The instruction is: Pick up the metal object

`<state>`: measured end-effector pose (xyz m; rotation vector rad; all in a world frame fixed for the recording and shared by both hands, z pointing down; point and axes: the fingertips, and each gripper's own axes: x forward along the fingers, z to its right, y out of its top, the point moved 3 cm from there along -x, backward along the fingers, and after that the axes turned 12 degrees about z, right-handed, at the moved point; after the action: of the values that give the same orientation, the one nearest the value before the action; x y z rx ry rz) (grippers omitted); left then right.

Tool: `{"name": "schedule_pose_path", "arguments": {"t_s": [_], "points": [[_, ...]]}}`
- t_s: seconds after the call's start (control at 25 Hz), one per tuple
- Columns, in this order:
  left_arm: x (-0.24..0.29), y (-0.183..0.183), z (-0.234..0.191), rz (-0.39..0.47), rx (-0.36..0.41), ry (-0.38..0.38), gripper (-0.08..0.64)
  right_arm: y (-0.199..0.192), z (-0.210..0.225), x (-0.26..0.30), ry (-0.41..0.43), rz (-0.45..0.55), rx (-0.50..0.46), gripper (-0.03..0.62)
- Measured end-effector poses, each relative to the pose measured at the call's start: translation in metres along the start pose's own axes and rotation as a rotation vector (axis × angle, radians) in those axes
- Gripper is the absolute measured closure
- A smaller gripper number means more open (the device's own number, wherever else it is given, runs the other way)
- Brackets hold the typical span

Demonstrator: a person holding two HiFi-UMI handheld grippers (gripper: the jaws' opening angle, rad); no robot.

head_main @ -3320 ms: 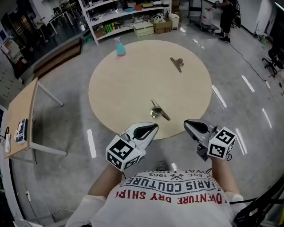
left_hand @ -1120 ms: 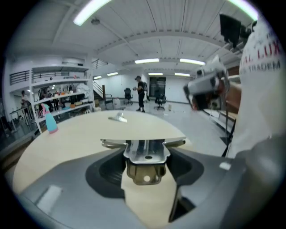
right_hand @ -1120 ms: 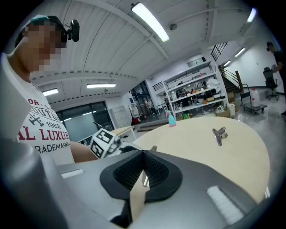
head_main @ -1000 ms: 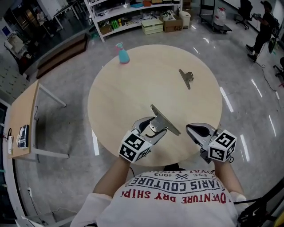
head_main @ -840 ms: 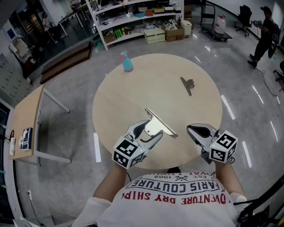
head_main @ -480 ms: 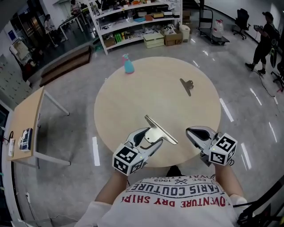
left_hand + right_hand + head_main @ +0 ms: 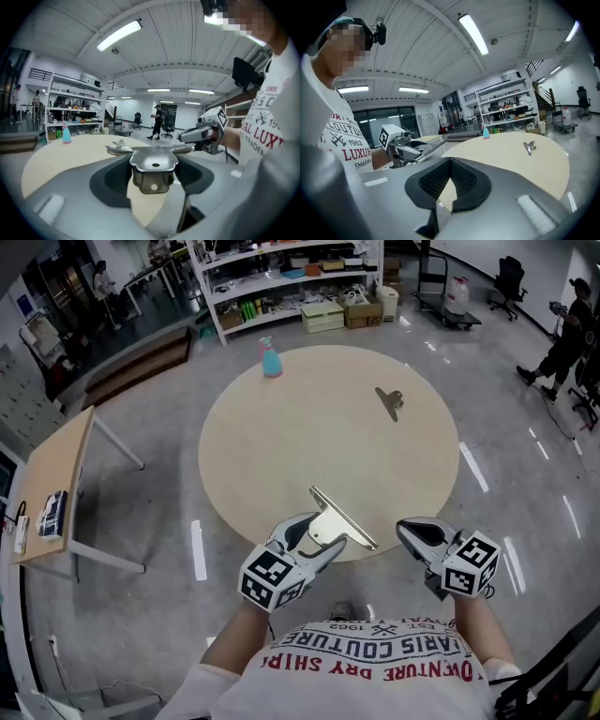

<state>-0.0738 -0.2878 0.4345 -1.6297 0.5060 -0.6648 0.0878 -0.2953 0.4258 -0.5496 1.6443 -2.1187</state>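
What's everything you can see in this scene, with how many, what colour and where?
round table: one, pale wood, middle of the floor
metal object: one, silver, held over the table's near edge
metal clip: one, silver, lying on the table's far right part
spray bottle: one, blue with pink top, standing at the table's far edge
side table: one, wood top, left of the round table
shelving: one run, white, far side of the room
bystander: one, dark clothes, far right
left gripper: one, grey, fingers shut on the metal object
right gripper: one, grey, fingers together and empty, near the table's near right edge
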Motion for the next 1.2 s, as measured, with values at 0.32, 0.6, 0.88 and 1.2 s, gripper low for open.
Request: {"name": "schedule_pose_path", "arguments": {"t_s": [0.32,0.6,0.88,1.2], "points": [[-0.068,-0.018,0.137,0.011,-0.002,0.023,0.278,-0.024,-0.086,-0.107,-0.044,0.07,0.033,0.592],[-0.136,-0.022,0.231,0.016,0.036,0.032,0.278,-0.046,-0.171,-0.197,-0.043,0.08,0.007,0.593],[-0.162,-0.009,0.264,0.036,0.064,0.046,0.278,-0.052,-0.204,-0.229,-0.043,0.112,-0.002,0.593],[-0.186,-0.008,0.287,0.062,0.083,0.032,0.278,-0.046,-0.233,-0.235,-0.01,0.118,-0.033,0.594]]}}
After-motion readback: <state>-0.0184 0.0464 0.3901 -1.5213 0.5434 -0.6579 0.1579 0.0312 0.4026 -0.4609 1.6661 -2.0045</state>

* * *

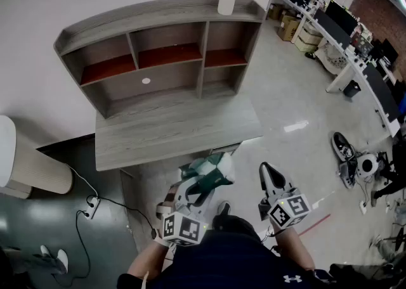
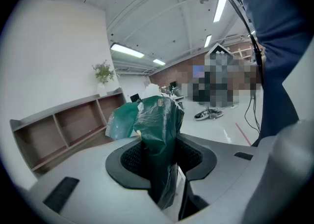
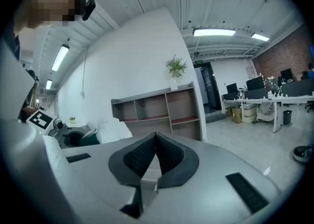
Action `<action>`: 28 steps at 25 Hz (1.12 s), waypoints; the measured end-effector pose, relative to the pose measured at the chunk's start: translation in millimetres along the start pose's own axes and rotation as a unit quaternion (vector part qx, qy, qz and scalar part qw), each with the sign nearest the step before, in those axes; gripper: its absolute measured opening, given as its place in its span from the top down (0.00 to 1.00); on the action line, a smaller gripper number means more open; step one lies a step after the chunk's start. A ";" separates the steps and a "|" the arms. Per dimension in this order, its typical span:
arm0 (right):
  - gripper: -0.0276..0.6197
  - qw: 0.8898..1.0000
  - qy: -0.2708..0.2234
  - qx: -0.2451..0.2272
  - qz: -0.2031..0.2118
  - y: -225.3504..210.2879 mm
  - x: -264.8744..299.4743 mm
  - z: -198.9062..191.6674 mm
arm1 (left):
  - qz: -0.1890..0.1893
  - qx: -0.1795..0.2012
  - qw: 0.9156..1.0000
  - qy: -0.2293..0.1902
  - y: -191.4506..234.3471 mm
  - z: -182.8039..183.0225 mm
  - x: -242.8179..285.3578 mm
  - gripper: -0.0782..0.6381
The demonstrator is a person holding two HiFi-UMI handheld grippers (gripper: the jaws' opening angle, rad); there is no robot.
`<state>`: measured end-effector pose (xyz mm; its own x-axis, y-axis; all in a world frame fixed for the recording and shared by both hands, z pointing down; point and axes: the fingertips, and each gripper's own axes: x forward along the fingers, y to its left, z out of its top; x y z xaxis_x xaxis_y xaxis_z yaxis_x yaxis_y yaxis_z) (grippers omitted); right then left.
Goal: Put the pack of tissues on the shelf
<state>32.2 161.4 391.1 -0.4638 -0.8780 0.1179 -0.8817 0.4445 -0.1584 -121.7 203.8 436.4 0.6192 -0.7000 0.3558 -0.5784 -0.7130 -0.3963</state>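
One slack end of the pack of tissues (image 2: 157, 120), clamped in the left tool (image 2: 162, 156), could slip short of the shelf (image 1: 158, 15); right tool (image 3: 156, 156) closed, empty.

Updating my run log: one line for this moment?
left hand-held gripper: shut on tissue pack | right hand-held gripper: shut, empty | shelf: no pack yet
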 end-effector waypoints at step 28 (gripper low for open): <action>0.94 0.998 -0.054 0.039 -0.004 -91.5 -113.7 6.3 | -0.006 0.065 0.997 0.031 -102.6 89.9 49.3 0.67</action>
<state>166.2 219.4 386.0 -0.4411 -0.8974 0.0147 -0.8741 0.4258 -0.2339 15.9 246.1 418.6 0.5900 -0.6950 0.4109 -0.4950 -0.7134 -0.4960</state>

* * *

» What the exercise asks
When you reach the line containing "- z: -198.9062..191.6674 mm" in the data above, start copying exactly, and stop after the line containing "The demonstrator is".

» Answer to the problem
  - z: -198.9062..191.6674 mm
arm1 (left):
  - qz: -0.1890..0.1893
  - qx: -0.1795..0.2012
  - qw: 0.9156..1.0000
  - qy: -0.2293..0.1902
  - y: -191.4506..234.3471 mm
  - z: -182.8039..183.0225 mm
  - x: -242.8179..285.3578 mm
  - gripper: -0.0782..0.6381
The demonstrator is a person holding two HiFi-UMI handheld grippers (gripper: the jaws' opening angle, rad); there is no robot.

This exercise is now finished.